*Task goal:* Please reproduce all of the data below exactly, leaving each picture out.
* * *
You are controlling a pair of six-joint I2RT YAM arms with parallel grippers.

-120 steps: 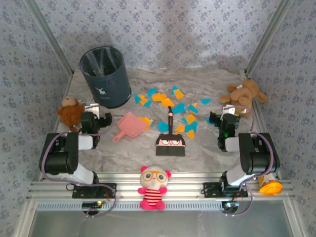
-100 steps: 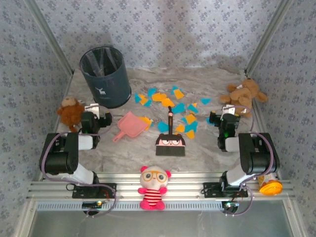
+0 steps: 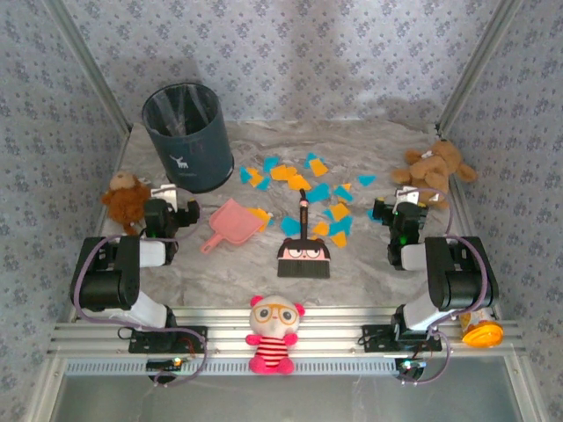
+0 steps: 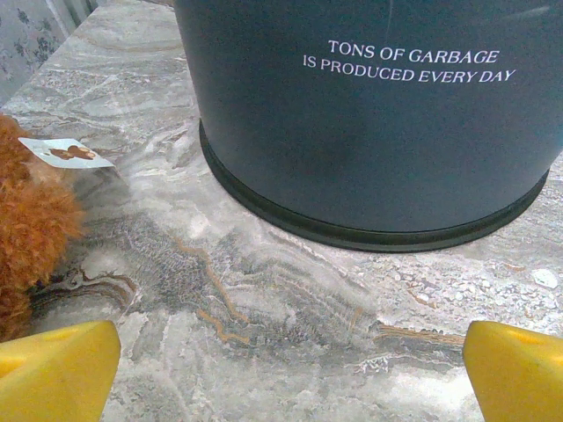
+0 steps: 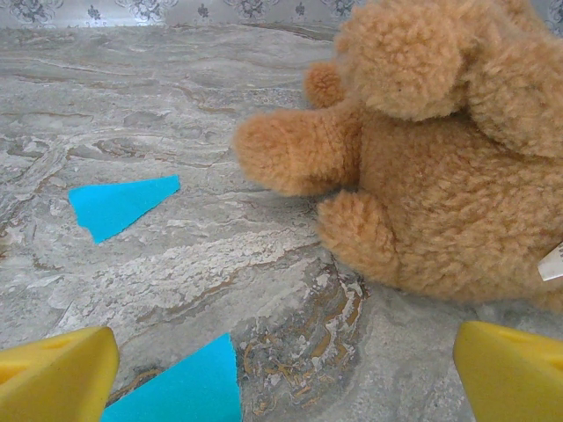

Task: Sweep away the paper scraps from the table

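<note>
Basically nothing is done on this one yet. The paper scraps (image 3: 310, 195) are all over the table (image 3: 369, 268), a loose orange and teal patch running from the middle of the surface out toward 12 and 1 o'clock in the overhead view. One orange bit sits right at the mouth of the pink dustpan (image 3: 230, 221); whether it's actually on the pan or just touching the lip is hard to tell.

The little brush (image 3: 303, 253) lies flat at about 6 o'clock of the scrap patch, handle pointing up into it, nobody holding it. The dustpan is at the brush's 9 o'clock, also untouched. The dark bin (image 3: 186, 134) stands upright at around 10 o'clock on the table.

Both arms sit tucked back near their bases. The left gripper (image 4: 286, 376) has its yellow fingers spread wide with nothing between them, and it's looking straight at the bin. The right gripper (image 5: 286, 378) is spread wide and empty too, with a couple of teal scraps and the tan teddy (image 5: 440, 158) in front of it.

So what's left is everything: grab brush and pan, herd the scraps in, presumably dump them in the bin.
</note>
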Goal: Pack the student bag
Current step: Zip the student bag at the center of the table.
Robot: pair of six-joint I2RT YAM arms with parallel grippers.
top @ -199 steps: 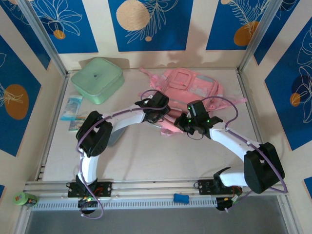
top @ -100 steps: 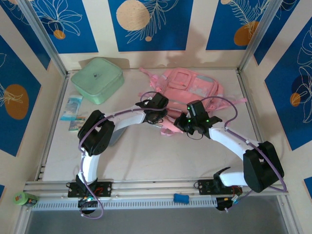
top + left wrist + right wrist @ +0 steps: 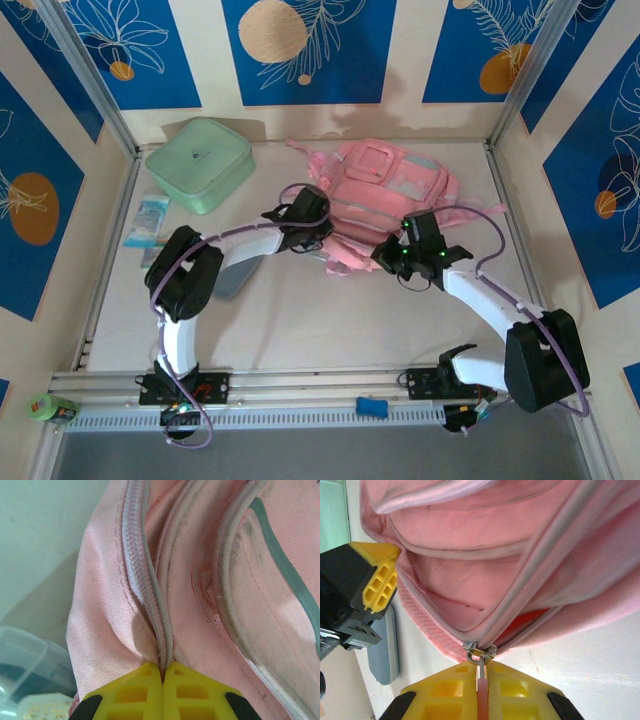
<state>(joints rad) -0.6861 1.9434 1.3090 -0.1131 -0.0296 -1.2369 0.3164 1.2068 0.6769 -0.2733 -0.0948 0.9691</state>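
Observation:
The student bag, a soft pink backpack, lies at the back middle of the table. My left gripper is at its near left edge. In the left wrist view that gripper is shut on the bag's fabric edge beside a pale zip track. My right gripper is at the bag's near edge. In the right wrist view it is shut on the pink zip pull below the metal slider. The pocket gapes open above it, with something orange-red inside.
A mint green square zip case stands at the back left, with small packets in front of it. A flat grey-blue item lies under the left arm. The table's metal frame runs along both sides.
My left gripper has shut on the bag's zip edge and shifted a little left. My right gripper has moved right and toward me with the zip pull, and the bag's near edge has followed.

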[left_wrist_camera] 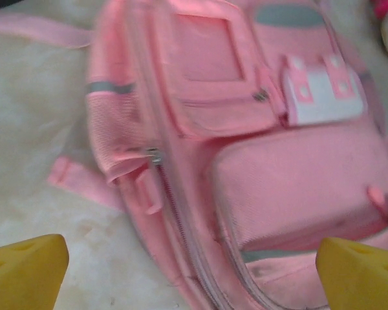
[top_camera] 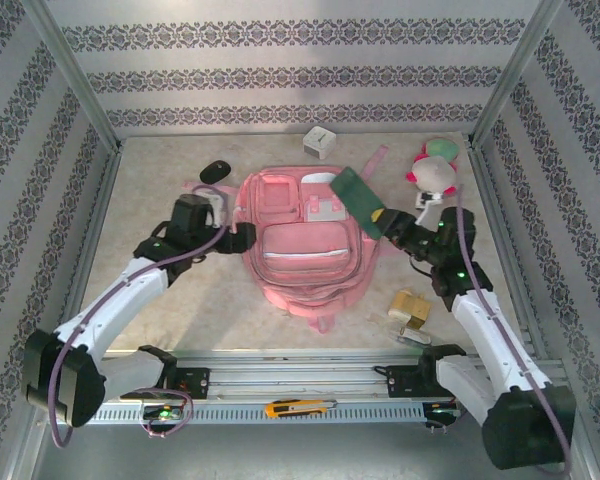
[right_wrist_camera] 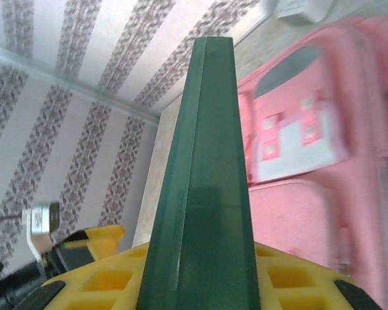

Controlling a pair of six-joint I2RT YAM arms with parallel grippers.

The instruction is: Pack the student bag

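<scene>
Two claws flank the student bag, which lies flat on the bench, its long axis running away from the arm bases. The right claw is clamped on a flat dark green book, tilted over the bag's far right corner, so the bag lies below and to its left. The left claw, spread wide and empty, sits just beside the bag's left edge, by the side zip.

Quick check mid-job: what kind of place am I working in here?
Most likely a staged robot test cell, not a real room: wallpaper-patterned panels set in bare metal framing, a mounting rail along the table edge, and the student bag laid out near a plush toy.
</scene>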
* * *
*Solved problem:*
You are controlling a pair of six-joint I2RT YAM arms with parallel grippers.

-120 steps: 
-100 steps: 
+0 steps: 
+0 steps: 
+0 steps: 

Task: Sweep away the paper scraps from the table

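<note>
Basically nothing is done on this one yet. The paper scraps (image 3: 310, 195) are all over the table (image 3: 369, 268), a loose orange and teal patch running from the middle of the surface out toward 12 and 1 o'clock in the overhead view. One orange bit sits right at the mouth of the pink dustpan (image 3: 230, 221); whether it's actually on the pan or just touching the lip is hard to tell.

The little brush (image 3: 303, 253) lies flat at about 6 o'clock of the scrap patch, handle pointing up into it, nobody holding it. The dustpan is at the brush's 9 o'clock, also untouched. The dark bin (image 3: 186, 134) stands upright at around 10 o'clock on the table.

Both arms sit tucked back near their bases. The left gripper (image 4: 286, 376) has its yellow fingers spread wide with nothing between them, and it's looking straight at the bin. The right gripper (image 5: 286, 378) is spread wide and empty too, with a couple of teal scraps and the tan teddy (image 5: 440, 158) in front of it.

So what's left is everything: grab brush and pan, herd the scraps in, presumably dump them in the bin.
</note>
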Goal: Pack the student bag
Current step: Zip the student bag at the center of the table.
Robot: pair of six-joint I2RT YAM arms with parallel grippers.
top @ -199 steps: 
top @ -100 steps: 
top + left wrist + right wrist @ +0 steps: 
<state>(joints rad) -0.6861 1.9434 1.3090 -0.1131 -0.0296 -1.2369 0.3164 1.2068 0.6769 -0.2733 -0.0948 0.9691</state>
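Observation:
The student bag, a soft pink backpack, lies at the back middle of the table. My left gripper is at its near left edge. In the left wrist view that gripper is shut on the bag's fabric edge beside a pale zip track. My right gripper is at the bag's near edge. In the right wrist view it is shut on the pink zip pull below the metal slider. The pocket gapes open above it, with something orange-red inside.
A mint green square zip case stands at the back left, with small packets in front of it. A flat grey-blue item lies under the left arm. The table's metal frame runs along both sides.
My left gripper has shut on the bag's zip edge and shifted a little left. My right gripper has moved right and toward me with the zip pull, and the bag's near edge has followed.
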
[left_wrist_camera] 
[top_camera] 
[right_wrist_camera] 

Controlling a pair of six-joint I2RT YAM arms with parallel grippers.

The instruction is: Pack the student bag

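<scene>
Two claws flank the student bag, which lies flat on the bench, its long axis running away from the arm bases. The right claw is clamped on a flat dark green book, tilted over the bag's far right corner, so the bag lies below and to its left. The left claw, spread wide and empty, sits just beside the bag's left edge, by the side zip.

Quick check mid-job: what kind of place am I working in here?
Most likely a staged robot test cell, not a real room: wallpaper-patterned panels set in bare metal framing, a mounting rail along the table edge, and the student bag laid out near a plush toy.
</scene>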

This answer is finished.